At the end of his presentation the Global Forum head, having detailed the dangers caused by secrecy in international commercial activities, was asked by a delegate to reconcile his concerns with those posed by US LLCs. The question was greeted with applause when suddenly the lights failed and his microphone went dead; was there a cohort from the OECD strategically placed somewhere? No, within seconds both malfunctions were corrected; not that this made any difference because silence would have improved the explanation given and we were still all in the dark. It seems to me that it is more a matter of clout rather than confidentiality.

Meanwhile, the Financial Action Task Force, an inter-governmental body, concluded its October Plenary meeting by highlighting countries that “need to establish and implement an adequate legal framework for identifying, tracing and freezing terrorist assets”. Recalcitrant governments include Cambodia, Mongolia, Sudan, Yemen and Zimbabwe. But why go into the shadows? Have your middle man contact, say, Delaware for an impenetrable LLC that rivals anything on offer anywhere.

Speaking of things impenetrable, Jersey in the Channel Islands with its close links to the City of London, and very much a stepping stone between the rest of Europe and the United Kingdom, is said to have some offshore trusts with a blanket of secrecy that rivals US LLCs. Its trust business has been buttressed by a thriving trust company industry and like many IFCs, Jersey has a privacy-inclined government (PIG) that supports the right to it, unless valid circumstances dictate otherwise. This minuscule IFC in the Channel Islands has also successfully developed banking services and so perhaps Chanel, rather than Channel, Islands is more appropriate when one considers the amount of wealth managed from there; doubtless perfidy and not perfume is the word which comes to mind at OECD gatherings.

One can only imagine the degree of concern the OECD must have over trust companies, wherever they are located, when it is already exasperated over the ownership (as it puts it) of offshore trusts. Much of the frustration is driven by ignorance on the part of those bureaucrats charged with the task of bringing transparency to these trusts. So for the benefit of my readers, and although I have written on the subject before, I will try to be as transparent as I can about just what a traditional British offshore trust company is, having had a close working relationship with them for more than forty years.

Bankers and Blizzards

Tim Rice and Andrew Lloyd Webber have written very successful musicals over the years, such as Evita, and in 2010 they collaborated on a Wizard of Oz musical. Once, over dinner, Tim Rice told me that he understood that I was “some kind of financial wizard” and I was quick to dispel that notion for him. But there’s no denying the fact that, unlike bankers, trustees (and by extension trust companies) are more of a mystery than musicals and that this mystique can fire the imagination, either positively or negatively. Everyone understands what banking means (although one wonders today if bankers themselves do, after its natural boundaries have been lost in a blinding financial blizzard of complexity) whereas the role of trustee is a function that is unlike any other. It is why the observation has been made that “there is a vast deal of magic in words and the word most highly charged with magic [a phrase used by Walter Bagehot to describe the mystery (once) of England’s royalty] to be found in the world is “trustee”.” So let me shine some of Mr. Bagehot’s light on trust companies and their trustee function.

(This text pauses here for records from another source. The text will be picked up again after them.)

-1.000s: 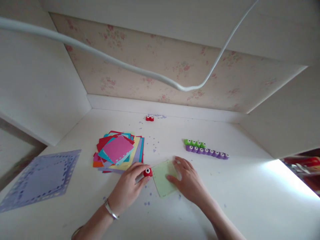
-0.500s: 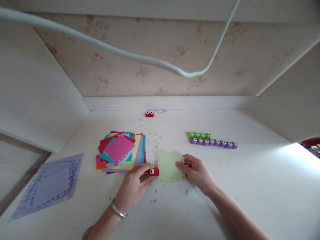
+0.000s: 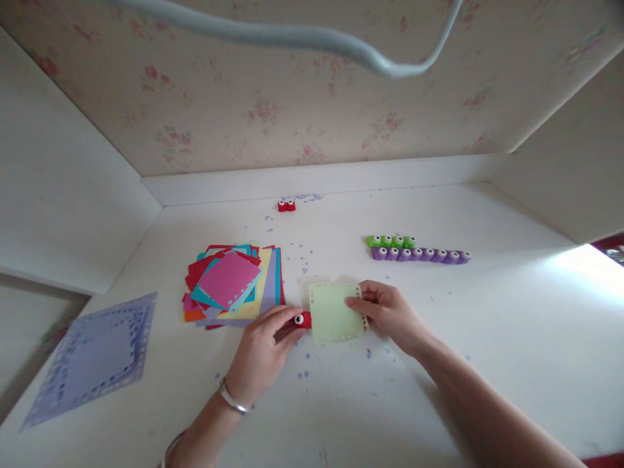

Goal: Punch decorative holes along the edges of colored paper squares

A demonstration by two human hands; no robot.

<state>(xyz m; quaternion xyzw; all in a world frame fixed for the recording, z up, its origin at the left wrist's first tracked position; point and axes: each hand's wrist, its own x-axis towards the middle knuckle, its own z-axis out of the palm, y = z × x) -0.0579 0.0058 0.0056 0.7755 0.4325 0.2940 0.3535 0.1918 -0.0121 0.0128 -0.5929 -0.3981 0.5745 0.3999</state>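
Observation:
Between the thumb and fingers of my left hand [image 3: 266, 351] is a small red craft punch [image 3: 303, 320] with a white and black button. Its right end meets the left edge of a pale green paper square [image 3: 336, 313]; whether the edge sits in the slot cannot be told. My right hand [image 3: 390, 315] pinches that paper at its right edge, thumb on top and fingers beneath. Small punched holes run along the paper's edges. Just left of my left hand lies a pile of coloured paper squares [image 3: 230, 279], a pink one uppermost.
Two red punches [image 3: 286, 206] stand near the back wall by purple paper bits [image 3: 305, 197]. A green punch row [image 3: 392, 241] and a longer purple punch row [image 3: 422, 255] stand at right. Lilac punched sheets [image 3: 92, 357] lie at left. A white cable [image 3: 312, 39] hangs overhead.
The green paper has been turned, and my right hand has gone from lying over it to pinching its right edge. My left hand keeps the red punch. The camera view has shifted.

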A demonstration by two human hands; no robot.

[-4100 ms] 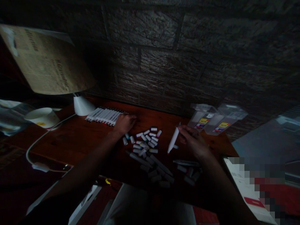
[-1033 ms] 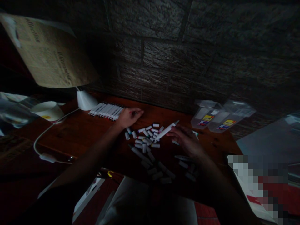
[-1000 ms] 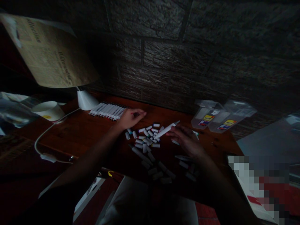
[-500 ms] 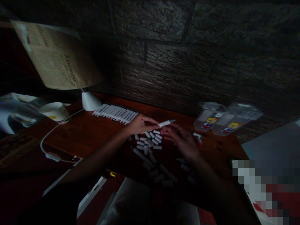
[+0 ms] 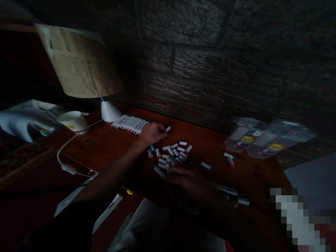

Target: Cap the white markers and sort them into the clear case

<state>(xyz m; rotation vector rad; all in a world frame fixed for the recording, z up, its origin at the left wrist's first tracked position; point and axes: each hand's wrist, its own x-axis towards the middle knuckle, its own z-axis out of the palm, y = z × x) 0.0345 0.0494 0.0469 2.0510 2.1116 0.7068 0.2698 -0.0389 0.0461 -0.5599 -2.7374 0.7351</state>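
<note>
My left hand [image 5: 152, 133] is closed around a white marker [image 5: 167, 129], whose dark tip points right and away from me. It is at the right end of a neat row of white markers [image 5: 128, 123]. My right hand [image 5: 185, 177] reaches low over the near side of a heap of white caps [image 5: 172, 151] with coloured ends. Its fingers are dark and bent downward, and whether they grip anything is unclear. A loose marker [image 5: 159, 171] lies by its fingertips. More pale pieces under the right hand are lost in shadow.
Two clear plastic cases [image 5: 270, 148] with yellow labels stand at the back right. Loose caps [image 5: 206, 165] lie on the wooden table [image 5: 105, 148]. A lamp [image 5: 110, 111], a paper cup [image 5: 73, 121] and a white cord [image 5: 62, 148] are on the left. A stone wall runs behind.
My left hand has moved left with the marker, from above the caps toward the row. My right hand has left the marker and come down nearer to me, over the pile.
</note>
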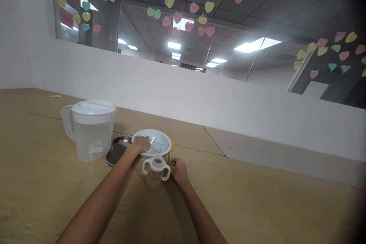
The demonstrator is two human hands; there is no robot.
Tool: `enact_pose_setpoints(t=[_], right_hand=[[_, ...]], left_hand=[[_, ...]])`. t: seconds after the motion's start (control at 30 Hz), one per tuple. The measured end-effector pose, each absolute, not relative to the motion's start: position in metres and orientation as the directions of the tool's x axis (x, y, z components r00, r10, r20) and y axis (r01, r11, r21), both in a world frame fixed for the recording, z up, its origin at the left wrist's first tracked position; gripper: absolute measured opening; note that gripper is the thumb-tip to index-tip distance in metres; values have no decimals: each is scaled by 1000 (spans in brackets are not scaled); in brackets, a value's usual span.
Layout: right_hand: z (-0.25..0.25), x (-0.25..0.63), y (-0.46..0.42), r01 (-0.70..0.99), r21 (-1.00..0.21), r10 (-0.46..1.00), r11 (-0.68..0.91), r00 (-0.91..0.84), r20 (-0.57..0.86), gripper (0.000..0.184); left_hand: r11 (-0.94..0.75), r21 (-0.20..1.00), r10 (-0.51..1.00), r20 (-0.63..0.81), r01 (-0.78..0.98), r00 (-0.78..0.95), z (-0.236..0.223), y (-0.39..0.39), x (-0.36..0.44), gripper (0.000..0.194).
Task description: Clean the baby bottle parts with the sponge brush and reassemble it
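My left hand [142, 143] reaches over the left side of a white plate [164, 138]. Its fingers are curled down inside the rim, and what they hold is hidden. Small pale, clear-looking pieces [156, 150] lie in the plate near the fingertips. My right hand [179, 170] is closed on a thin green stick [169, 156], which stands upright by the plate's right edge. A yellow piece [172, 144] shows just above the stick; whether they are joined I cannot tell. Between my hands stands a clear two-handled baby bottle [154, 175], uncapped, close to my right fingers.
A large translucent pitcher [93, 137] with a white lid stands on the left. Beside it is a round metal tray [117, 148], partly behind my left forearm. The wooden table [243, 202] meets a white wall [171, 91] with windows above.
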State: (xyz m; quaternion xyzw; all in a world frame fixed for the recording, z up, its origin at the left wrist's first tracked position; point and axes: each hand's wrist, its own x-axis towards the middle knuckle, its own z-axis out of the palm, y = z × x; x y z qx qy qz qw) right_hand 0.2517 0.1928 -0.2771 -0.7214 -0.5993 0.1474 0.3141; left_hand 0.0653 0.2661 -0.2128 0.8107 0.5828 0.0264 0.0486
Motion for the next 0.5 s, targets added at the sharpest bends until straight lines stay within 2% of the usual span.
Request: enact_pose_setpoints(t=[0.2,0.5], right_hand=[[-280,256,198,732,-672,952,-111,272,139,15],[-284,258,200,711,-692,953,-126,281,115,21]], left_hand=[[-332,127,943,5,935,334,-216,268,66,45],[-297,159,951,-37,942,306,-214,267,66,39]])
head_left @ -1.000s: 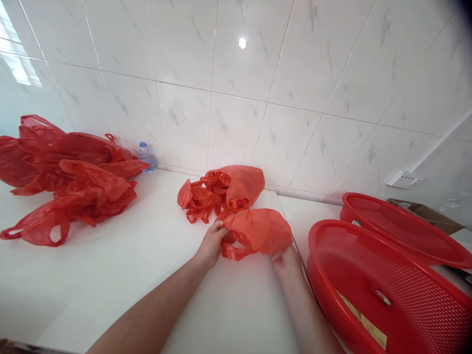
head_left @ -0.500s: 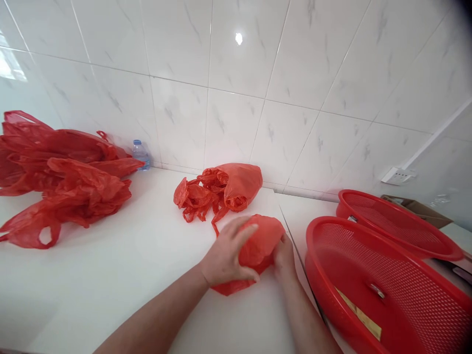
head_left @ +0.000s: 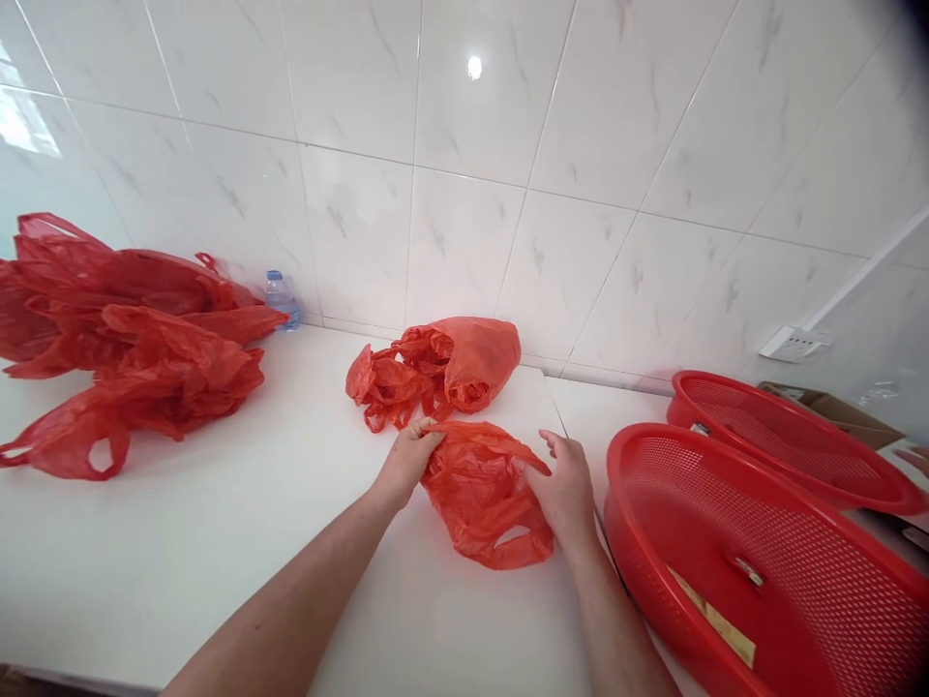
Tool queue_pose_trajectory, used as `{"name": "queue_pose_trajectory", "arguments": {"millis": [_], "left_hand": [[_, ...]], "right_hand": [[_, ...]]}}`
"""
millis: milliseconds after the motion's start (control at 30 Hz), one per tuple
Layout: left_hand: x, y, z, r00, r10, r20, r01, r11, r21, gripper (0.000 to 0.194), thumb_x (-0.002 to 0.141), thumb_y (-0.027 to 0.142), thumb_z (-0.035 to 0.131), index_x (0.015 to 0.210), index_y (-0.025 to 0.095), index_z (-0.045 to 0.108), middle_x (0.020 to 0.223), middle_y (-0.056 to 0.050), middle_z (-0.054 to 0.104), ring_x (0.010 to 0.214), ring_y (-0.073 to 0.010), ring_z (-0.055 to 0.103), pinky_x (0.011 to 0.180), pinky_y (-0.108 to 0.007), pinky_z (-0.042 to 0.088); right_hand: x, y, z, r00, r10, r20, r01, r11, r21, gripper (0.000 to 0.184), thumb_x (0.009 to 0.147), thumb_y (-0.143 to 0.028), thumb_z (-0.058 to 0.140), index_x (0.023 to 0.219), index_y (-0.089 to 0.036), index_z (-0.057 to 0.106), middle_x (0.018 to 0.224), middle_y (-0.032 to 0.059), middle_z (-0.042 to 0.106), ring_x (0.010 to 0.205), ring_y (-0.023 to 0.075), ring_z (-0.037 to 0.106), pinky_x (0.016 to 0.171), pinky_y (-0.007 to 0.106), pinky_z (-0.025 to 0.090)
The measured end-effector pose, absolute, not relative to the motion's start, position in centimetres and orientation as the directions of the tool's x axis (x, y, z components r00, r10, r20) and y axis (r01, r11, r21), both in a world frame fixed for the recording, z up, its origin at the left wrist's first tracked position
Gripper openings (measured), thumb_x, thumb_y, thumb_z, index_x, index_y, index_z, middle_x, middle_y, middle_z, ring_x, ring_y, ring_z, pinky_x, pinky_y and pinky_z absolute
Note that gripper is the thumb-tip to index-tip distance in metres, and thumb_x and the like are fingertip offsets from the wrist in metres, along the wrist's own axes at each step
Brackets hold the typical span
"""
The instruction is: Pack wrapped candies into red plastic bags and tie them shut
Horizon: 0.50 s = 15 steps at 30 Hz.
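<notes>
Red plastic bag (head_left: 479, 484) held between two hands

Position: over the bench (head_left: 305, 474), nearer the person than the bunched bags (head_left: 483, 363).
Orientation: long axis diagonal, far left to near right; handle loop (head_left: 528, 554) points toward the person.
Appearance: translucent, thin, creased.
Grip: left hand (head_left: 407, 465) pinches the far-left edge; right hand (head_left: 572, 489) is unclenched, thumb and forefinger spread at the right edge.

The person's left forearm (head_left: 294, 600) is bare, marked by one small dark spot (head_left: 256, 627), and widens away from the wrist. The right forearm (head_left: 611, 605) is bare too; the left grip (head_left: 404, 466) and right grip (head_left: 571, 486) are bare human hands.
</notes>
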<state>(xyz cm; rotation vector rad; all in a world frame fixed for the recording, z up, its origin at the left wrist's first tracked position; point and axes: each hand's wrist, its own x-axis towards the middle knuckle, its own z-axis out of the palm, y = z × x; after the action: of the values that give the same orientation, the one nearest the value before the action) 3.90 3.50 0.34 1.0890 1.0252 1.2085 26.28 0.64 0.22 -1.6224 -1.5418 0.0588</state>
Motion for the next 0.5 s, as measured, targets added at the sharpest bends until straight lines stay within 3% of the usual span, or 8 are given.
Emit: {"name": "queue_pose_trajectory", "arguments": {"millis": [100,200,300,400,500], "left_hand": [[4.7,3.6,-0.6,0.013,1.000,-0.010,-0.247,0.013,0.969,0.017,0.074,0.035,0.059,0.075,0.018,0.054,0.060,0.004,0.053,0.054,-0.0108,0.053,0.052,-0.022,0.041],[5.3,3.7,-1.2,-0.004,1.000,0.008,-0.345,-0.009,0.939,0.016,0.074,0.033,0.061,0.078,0.018,0.056,0.061,0.004,0.054,0.052,-0.0096,0.053,0.053,-0.021,0.042],[5.4,3.6,-1.3,0.067,0.998,-0.010,-0.478,0.041,0.877,0.017,0.071,0.030,0.065,0.078,0.017,0.056,0.062,0.004,0.056,0.053,-0.0093,0.054,0.052,-0.020,0.043],[5.2,3.5,-0.8,0.162,0.986,-0.042,-0.570,0.128,0.812,0.017,0.070,0.026,0.066,0.079,0.017,0.056,0.066,0.001,0.059,0.057,-0.0105,0.058,0.054,-0.021,0.045],[4.7,3.5,-0.4,0.207,0.976,-0.063,-0.636,0.183,0.749,0.015,0.069,0.022,0.066,0.078,0.016,0.056,0.070,0.000,0.061,0.059,-0.0105,0.059,0.056,-0.021,0.047]], "right_hand": [[25.2,-0.5,0.8,0.152,0.660,0.736,0.828,0.321,-0.459,0.030,0.078,-0.028,0.057,0.107,-0.018,0.059,0.102,0.0090,0.058,0.097,0.0225,0.054,0.084,0.036,0.045],[23.1,-1.8,0.8,0.039,0.597,0.801,0.776,0.488,-0.401,0.017,0.085,-0.021,0.049,0.096,-0.019,0.061,0.089,0.0060,0.062,0.087,0.0182,0.058,0.081,0.032,0.047],[21.4,-2.1,0.4,-0.093,0.748,0.657,0.747,0.489,-0.450,0.024,0.090,-0.020,0.039,0.102,-0.021,0.060,0.094,0.0047,0.066,0.087,0.0162,0.061,0.078,0.028,0.048],[21.6,-1.1,-0.2,-0.018,0.909,0.416,0.856,0.229,-0.463,0.032,0.090,-0.031,0.039,0.113,-0.019,0.057,0.108,0.0091,0.064,0.099,0.0224,0.059,0.081,0.034,0.047],[23.2,0.0,-0.5,0.093,0.981,0.169,0.894,-0.007,-0.448,0.045,0.089,-0.049,0.035,0.102,-0.017,0.063,0.095,0.0113,0.068,0.092,0.0274,0.061,0.076,0.039,0.046]]}}
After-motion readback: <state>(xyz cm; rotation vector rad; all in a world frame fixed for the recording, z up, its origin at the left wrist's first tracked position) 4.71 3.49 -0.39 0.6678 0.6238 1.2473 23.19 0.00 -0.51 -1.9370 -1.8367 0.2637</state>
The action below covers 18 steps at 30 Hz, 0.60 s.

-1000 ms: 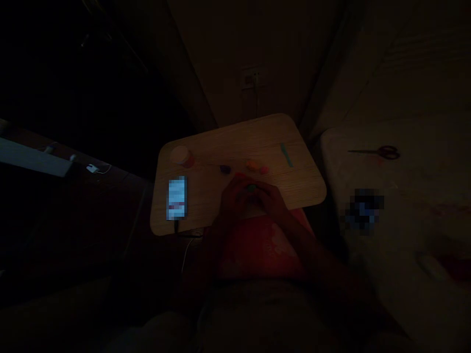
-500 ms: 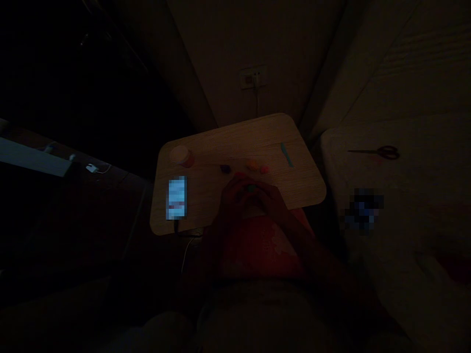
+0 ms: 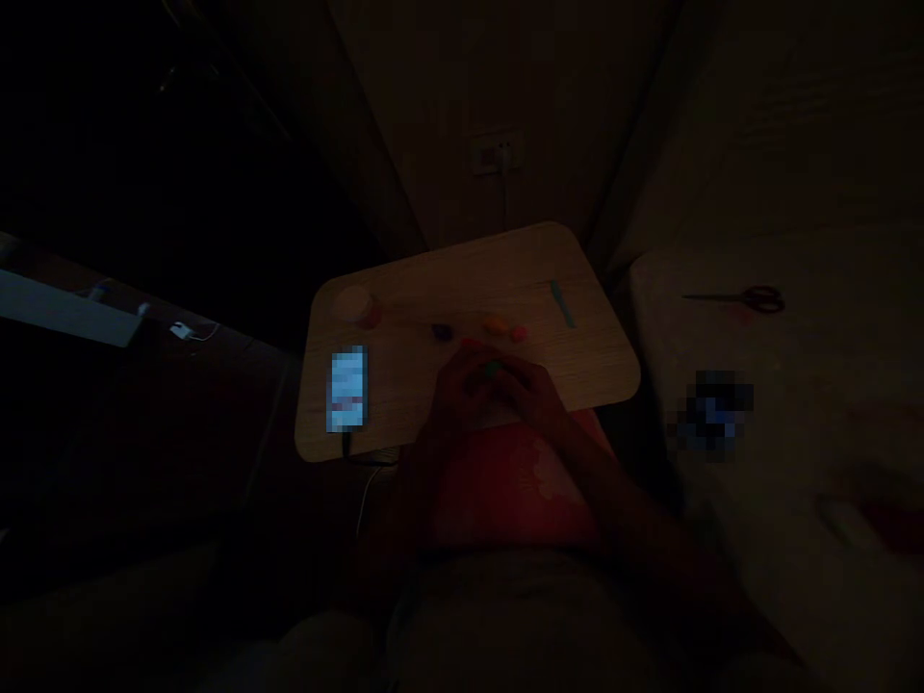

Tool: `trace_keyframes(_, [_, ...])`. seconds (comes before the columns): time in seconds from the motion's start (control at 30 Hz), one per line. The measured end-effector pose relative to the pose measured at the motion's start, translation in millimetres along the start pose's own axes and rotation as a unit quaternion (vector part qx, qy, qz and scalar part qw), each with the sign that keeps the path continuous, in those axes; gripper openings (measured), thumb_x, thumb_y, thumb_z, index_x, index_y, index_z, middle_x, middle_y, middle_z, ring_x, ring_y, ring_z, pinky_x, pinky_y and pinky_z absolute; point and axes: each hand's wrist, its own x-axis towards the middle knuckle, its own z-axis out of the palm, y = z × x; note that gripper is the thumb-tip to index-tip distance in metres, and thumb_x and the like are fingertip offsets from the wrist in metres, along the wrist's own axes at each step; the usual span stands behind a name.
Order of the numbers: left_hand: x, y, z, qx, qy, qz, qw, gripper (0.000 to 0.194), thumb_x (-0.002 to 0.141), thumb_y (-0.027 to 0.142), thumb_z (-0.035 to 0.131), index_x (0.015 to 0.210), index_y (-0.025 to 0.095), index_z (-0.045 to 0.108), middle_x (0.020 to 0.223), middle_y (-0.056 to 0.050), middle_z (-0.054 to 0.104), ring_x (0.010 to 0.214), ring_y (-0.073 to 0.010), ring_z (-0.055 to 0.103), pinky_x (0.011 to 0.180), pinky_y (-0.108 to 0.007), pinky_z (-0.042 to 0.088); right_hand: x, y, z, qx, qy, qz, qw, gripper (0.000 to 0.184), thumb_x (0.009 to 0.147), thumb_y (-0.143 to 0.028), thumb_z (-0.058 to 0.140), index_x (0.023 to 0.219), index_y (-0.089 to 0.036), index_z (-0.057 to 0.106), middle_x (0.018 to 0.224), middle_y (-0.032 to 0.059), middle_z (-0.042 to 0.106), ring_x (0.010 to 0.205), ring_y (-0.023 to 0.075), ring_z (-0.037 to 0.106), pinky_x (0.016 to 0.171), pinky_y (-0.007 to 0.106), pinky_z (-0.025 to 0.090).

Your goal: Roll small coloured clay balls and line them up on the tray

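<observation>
In the dim light my left hand (image 3: pixel 460 383) and my right hand (image 3: pixel 530 393) meet over the near edge of the small wooden table. Both have their fingers curled around a small green lump (image 3: pixel 492 369) that looks like modelling clay. Most of the lump is covered by the fingers. Just beyond my left fingertips a red piece (image 3: pixel 471 343) shows in part. An orange lump (image 3: pixel 495 325) and a pink lump (image 3: pixel 519 333) lie past my right hand. A dark purple lump (image 3: pixel 442 332) is farther left.
On the wooden table (image 3: pixel 404 279) stand a lidded tub (image 3: pixel 355 306) and a lit phone (image 3: pixel 346 390) with a cable. A teal plastic knife (image 3: pixel 562 304) lies at the right. Scissors (image 3: pixel 736 298) rest on the pale surface beside the table. A wall socket (image 3: pixel 497 152) is behind.
Both hands stay at nearly the same spot, still closed around the green lump, with only slight finger movement. The lighting has shifted a little.
</observation>
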Motion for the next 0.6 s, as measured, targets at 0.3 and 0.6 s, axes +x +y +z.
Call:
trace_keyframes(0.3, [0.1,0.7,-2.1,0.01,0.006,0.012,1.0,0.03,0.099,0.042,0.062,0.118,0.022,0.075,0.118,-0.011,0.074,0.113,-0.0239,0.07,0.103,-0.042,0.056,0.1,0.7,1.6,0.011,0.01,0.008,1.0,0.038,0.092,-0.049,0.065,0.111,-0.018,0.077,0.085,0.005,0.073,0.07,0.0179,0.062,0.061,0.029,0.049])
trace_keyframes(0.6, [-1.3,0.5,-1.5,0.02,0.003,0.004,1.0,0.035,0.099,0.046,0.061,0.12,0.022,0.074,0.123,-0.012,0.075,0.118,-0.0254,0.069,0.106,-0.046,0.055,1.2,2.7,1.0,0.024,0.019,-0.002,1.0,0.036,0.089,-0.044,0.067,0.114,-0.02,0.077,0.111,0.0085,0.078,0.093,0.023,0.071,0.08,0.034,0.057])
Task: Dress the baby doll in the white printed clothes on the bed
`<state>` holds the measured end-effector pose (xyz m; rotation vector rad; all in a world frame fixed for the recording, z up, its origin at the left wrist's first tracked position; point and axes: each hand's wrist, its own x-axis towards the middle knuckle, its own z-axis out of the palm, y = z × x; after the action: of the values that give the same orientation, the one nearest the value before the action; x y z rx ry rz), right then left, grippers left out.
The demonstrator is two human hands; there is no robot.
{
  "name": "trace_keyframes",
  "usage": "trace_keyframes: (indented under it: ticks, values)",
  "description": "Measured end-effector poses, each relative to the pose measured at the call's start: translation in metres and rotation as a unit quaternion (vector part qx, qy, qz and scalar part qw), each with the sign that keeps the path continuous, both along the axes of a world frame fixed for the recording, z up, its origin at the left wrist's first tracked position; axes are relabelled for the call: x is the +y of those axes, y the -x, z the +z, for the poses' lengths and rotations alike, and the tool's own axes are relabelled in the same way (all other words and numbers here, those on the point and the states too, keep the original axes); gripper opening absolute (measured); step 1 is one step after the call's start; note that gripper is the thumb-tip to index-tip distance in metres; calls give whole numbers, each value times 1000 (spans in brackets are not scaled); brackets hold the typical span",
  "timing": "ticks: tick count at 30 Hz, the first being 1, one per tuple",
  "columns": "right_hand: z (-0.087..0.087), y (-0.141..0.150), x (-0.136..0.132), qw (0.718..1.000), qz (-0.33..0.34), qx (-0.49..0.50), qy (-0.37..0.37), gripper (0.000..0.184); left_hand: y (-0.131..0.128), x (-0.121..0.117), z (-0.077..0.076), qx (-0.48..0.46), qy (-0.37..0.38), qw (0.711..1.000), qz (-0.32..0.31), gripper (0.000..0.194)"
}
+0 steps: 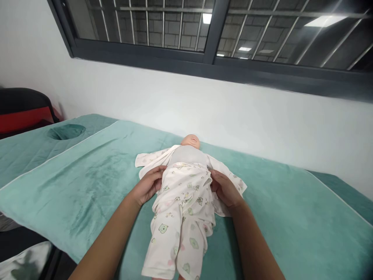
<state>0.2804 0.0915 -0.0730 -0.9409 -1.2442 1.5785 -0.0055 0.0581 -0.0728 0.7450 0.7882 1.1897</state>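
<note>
A baby doll (190, 141) lies on its back, head toward the wall, on a green bed cover (96, 182). It wears a grey-white top (188, 154) and printed white baby trousers (183, 202) with green animal faces, pulled up to the belly. A printed white baby jacket (157, 158) lies spread open beneath its upper body. At the waistband's left side my left hand (149, 184) has its fingers curled against the trousers. My right hand (225, 188) pinches the waistband on the other side. Both thumbs are partly hidden, and the doll's feet are cut off by the lower picture edge.
Behind the bed rises a white wall (140, 97) with a dark-framed, barred window (208, 42). A face hole (67, 132) opens in the bed's left end. A black and red chair or bag (26, 112) stands beyond it.
</note>
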Motion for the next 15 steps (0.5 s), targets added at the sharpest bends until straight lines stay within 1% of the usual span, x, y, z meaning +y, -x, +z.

Trustees need enough common sense and business acumen for a role which involves financial and family affairs, calling for careful management of both assets and relationships with families and others. The trust is an ancient tool which has been continually adapted to changing times and its application in financial structures is, like its potential benefits, manifold. But it is also a tool that never changes shape, unlike car models do, although attempts are being continually made to do just that. Often its activities are necessarily secretive, but when these take place offshore this can add intrigue to the mix. Be that as it may, the central business today of these offshore trust companies is to provide a range of services centred around the management of not only trusts but companies and foundations too, so the activities become less defined than other offshore activities such as insurance, for example.

On a point of criticism that the OECD should heed, many IFCs appoint the same regulator to supervise both banks and trust companies and whilst the distinction between insurance policyholders and bank depositors is clear, the difference between a bank’s obligations to customers and those of a trustee to beneficiaries is not. This doesn’t stop the OECD, as I have said, from seeing trusts as having owners, like deposits in a bank do; this has produced a stumbling block in reconciling trusts with transparency. Nor is clarity advanced by the fact that, traditionally, some insurance companies and banks include trust administration as part of their services and yet many of them do not possess the necessary skills.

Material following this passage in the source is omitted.